**DESCRIPTION OF THE TASK**
Looking at the listing, state how many of its lines contain the string "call". Write only the number.
____
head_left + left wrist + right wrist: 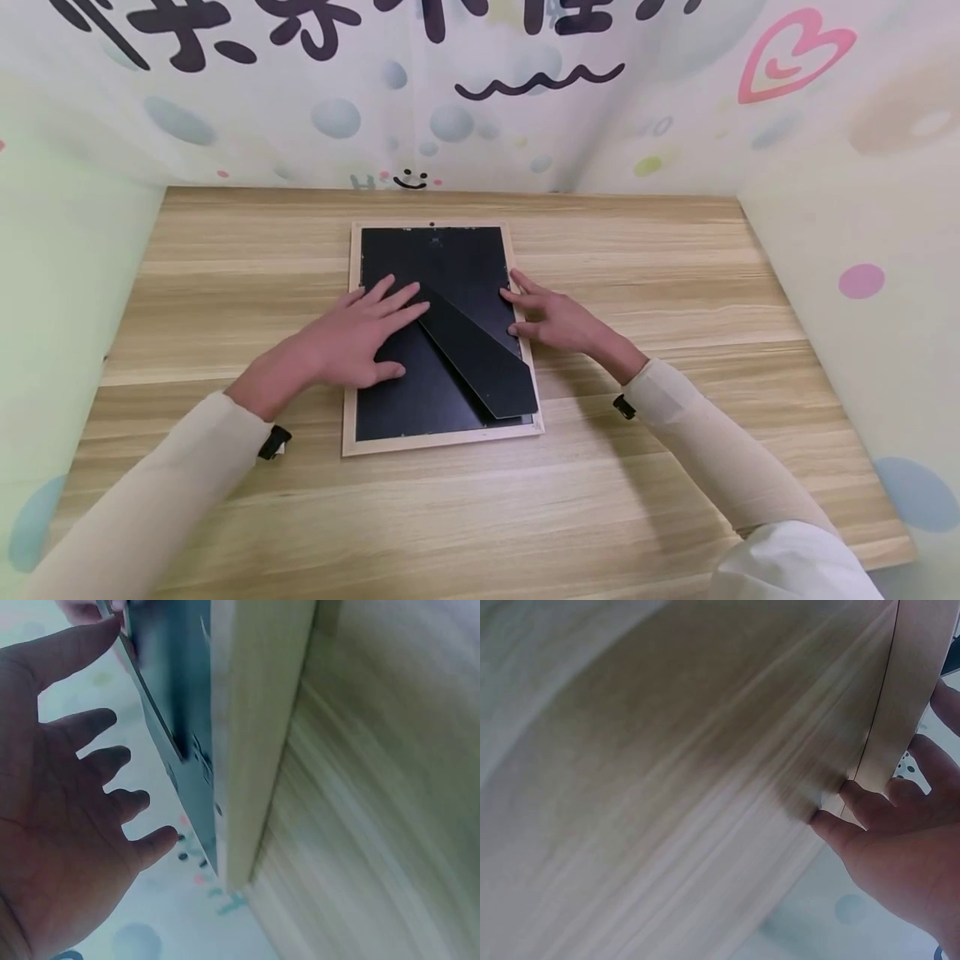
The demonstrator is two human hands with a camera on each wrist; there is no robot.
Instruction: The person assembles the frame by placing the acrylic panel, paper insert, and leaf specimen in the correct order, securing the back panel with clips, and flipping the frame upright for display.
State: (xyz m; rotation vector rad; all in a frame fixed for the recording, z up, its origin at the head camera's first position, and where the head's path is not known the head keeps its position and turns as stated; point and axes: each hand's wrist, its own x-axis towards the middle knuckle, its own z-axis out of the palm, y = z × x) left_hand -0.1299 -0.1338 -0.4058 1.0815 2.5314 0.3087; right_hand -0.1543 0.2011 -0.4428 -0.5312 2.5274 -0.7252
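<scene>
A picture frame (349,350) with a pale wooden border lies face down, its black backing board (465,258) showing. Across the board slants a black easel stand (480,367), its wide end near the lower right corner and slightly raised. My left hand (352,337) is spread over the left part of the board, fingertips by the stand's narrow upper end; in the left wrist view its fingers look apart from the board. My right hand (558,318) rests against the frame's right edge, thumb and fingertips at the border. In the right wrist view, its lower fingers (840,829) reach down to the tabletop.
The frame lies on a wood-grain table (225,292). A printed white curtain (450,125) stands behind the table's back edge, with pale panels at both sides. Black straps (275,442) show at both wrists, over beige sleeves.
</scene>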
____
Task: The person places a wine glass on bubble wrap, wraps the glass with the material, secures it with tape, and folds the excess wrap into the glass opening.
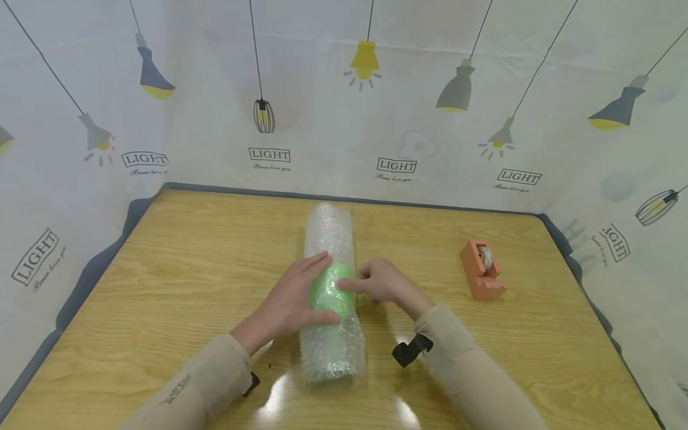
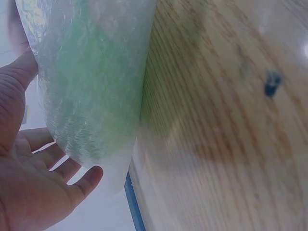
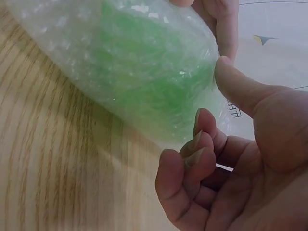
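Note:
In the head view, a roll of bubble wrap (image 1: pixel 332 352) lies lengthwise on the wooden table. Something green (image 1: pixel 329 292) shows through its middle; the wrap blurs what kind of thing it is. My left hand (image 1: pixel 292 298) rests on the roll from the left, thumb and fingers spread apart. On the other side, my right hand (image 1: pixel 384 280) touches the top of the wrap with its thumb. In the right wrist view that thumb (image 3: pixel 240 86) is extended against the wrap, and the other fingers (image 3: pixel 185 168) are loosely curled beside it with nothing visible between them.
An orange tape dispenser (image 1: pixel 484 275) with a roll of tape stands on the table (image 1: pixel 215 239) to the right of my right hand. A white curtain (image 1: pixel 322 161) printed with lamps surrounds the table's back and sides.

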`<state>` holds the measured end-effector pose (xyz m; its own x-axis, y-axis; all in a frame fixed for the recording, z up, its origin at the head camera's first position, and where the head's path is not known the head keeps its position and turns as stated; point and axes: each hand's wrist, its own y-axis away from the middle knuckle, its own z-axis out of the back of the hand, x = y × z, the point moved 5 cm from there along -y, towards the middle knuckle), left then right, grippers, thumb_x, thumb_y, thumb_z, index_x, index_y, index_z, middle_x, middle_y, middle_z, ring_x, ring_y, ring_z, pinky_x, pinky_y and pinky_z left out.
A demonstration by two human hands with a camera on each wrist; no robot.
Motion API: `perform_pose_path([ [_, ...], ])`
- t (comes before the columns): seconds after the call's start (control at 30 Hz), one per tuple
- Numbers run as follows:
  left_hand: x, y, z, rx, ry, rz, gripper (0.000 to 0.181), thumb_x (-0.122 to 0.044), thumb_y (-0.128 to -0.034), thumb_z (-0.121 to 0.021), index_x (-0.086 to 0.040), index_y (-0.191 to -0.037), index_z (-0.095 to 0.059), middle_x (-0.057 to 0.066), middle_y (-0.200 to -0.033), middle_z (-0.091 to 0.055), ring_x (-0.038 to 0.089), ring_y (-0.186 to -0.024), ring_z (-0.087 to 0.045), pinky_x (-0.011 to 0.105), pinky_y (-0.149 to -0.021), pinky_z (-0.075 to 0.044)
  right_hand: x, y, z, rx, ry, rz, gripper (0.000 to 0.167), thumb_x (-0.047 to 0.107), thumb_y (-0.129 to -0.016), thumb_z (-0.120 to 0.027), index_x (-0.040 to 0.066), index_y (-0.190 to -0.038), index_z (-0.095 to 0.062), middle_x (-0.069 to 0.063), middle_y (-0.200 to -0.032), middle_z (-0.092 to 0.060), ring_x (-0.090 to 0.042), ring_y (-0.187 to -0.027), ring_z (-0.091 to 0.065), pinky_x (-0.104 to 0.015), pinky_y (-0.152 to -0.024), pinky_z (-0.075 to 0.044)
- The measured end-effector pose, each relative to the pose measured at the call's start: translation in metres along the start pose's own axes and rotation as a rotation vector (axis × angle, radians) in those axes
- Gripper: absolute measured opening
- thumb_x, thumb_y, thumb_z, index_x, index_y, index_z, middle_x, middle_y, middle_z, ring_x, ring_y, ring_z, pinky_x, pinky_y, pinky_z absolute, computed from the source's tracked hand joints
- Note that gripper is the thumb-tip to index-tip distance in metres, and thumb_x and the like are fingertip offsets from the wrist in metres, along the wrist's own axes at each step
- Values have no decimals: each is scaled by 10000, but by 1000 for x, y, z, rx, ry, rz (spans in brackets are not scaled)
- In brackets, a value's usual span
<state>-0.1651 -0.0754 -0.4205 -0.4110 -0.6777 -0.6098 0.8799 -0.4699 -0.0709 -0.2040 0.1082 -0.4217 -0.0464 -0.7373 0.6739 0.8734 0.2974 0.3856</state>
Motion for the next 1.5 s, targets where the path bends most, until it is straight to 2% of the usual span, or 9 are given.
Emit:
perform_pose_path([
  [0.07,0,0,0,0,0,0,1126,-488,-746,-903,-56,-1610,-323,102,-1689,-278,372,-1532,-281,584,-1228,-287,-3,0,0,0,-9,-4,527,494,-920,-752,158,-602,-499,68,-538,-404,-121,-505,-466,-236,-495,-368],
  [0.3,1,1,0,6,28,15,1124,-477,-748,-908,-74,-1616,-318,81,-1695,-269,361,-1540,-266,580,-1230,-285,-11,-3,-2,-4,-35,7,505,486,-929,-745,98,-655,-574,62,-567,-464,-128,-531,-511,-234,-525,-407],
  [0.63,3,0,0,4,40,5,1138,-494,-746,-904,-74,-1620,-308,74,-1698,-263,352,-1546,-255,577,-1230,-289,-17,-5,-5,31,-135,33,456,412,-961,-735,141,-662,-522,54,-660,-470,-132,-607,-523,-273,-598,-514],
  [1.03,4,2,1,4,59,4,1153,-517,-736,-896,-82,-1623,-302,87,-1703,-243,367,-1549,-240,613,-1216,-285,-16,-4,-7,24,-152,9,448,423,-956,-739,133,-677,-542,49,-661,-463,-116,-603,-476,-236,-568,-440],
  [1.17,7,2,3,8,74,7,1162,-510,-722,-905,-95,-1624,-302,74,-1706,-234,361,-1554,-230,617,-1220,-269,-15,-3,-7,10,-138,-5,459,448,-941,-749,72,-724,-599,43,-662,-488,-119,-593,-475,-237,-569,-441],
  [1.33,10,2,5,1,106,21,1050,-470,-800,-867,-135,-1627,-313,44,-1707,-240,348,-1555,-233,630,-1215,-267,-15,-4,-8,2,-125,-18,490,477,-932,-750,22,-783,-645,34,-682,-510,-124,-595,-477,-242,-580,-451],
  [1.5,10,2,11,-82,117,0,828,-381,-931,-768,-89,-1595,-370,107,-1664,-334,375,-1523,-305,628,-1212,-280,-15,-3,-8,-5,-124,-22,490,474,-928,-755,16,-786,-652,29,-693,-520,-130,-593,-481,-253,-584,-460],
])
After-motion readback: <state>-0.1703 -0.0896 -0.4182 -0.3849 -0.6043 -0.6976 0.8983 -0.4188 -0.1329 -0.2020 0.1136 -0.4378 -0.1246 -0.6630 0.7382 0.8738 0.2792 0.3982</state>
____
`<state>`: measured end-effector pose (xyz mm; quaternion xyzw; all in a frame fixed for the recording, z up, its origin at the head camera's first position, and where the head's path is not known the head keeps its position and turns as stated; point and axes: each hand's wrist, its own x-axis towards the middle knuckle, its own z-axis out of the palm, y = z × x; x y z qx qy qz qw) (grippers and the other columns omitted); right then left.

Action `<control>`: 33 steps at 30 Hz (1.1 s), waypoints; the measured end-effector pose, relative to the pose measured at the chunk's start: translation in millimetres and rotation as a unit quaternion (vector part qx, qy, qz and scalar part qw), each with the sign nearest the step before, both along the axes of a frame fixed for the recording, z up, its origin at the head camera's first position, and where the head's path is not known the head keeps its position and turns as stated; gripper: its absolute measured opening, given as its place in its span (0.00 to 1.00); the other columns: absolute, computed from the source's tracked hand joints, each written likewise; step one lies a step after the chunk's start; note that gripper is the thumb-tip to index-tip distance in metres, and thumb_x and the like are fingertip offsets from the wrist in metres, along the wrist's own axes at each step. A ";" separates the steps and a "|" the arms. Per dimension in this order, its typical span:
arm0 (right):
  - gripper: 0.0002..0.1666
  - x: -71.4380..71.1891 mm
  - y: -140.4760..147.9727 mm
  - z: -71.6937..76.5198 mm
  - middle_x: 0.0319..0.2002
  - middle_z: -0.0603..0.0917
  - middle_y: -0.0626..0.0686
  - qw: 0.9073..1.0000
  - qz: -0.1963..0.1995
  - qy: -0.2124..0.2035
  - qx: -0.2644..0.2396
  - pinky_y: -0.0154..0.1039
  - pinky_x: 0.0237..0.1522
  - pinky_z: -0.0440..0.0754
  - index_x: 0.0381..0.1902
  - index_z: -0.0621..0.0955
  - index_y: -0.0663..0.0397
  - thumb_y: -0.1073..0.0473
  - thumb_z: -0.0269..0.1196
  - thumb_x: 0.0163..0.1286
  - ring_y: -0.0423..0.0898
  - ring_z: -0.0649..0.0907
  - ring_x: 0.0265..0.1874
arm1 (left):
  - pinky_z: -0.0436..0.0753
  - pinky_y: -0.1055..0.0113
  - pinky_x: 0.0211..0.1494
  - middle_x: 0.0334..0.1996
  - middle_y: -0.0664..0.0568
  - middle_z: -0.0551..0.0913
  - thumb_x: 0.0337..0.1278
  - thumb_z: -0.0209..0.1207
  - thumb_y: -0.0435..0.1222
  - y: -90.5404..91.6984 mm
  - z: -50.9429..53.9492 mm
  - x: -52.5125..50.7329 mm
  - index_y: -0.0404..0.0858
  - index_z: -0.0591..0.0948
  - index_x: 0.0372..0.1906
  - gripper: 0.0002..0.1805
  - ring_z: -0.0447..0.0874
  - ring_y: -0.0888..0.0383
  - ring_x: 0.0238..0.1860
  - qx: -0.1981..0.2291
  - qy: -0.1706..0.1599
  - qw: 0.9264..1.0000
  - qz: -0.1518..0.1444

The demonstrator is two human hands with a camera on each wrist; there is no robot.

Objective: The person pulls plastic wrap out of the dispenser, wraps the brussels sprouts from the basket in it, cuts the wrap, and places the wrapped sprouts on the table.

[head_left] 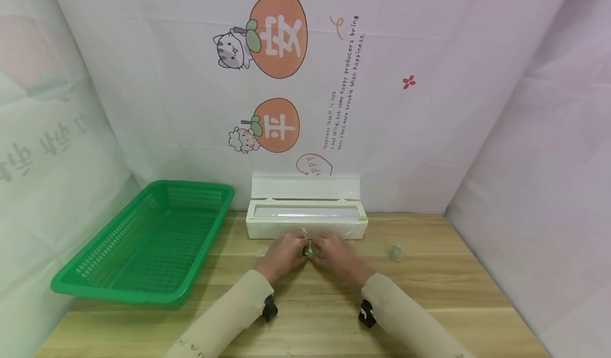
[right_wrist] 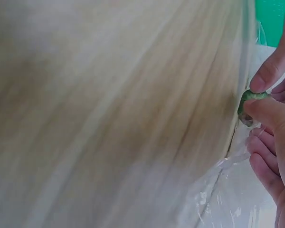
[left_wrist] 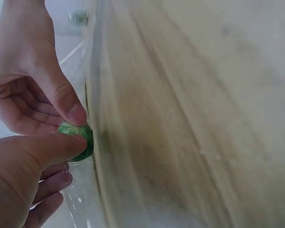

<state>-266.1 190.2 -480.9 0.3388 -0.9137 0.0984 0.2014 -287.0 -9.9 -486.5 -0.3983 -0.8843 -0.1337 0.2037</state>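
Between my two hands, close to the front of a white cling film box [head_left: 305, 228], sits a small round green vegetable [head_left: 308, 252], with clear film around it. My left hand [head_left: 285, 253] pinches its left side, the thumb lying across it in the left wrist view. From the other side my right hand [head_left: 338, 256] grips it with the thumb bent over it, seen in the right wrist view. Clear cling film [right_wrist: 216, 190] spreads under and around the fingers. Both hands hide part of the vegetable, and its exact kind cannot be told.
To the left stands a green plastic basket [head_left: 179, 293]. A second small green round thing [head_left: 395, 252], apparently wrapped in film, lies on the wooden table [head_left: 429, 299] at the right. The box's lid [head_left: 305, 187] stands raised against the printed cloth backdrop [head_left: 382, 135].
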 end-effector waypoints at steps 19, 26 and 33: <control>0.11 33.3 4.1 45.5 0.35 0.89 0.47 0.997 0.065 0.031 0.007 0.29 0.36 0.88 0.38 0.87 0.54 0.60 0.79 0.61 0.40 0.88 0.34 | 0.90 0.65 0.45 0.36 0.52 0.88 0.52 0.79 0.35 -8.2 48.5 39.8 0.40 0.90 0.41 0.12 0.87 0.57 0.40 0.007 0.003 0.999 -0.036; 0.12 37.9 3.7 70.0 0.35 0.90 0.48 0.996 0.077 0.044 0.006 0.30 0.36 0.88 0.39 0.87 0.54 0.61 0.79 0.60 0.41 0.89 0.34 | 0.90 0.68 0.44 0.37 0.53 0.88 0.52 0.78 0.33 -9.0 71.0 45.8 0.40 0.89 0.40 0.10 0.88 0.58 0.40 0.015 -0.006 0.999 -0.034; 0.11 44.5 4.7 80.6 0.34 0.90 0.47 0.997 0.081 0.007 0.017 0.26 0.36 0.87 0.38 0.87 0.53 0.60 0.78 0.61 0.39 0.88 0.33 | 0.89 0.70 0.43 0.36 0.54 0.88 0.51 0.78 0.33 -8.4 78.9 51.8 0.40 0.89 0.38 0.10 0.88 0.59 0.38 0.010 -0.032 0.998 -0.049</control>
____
**SOLUTION FOR THIS EXERCISE**
2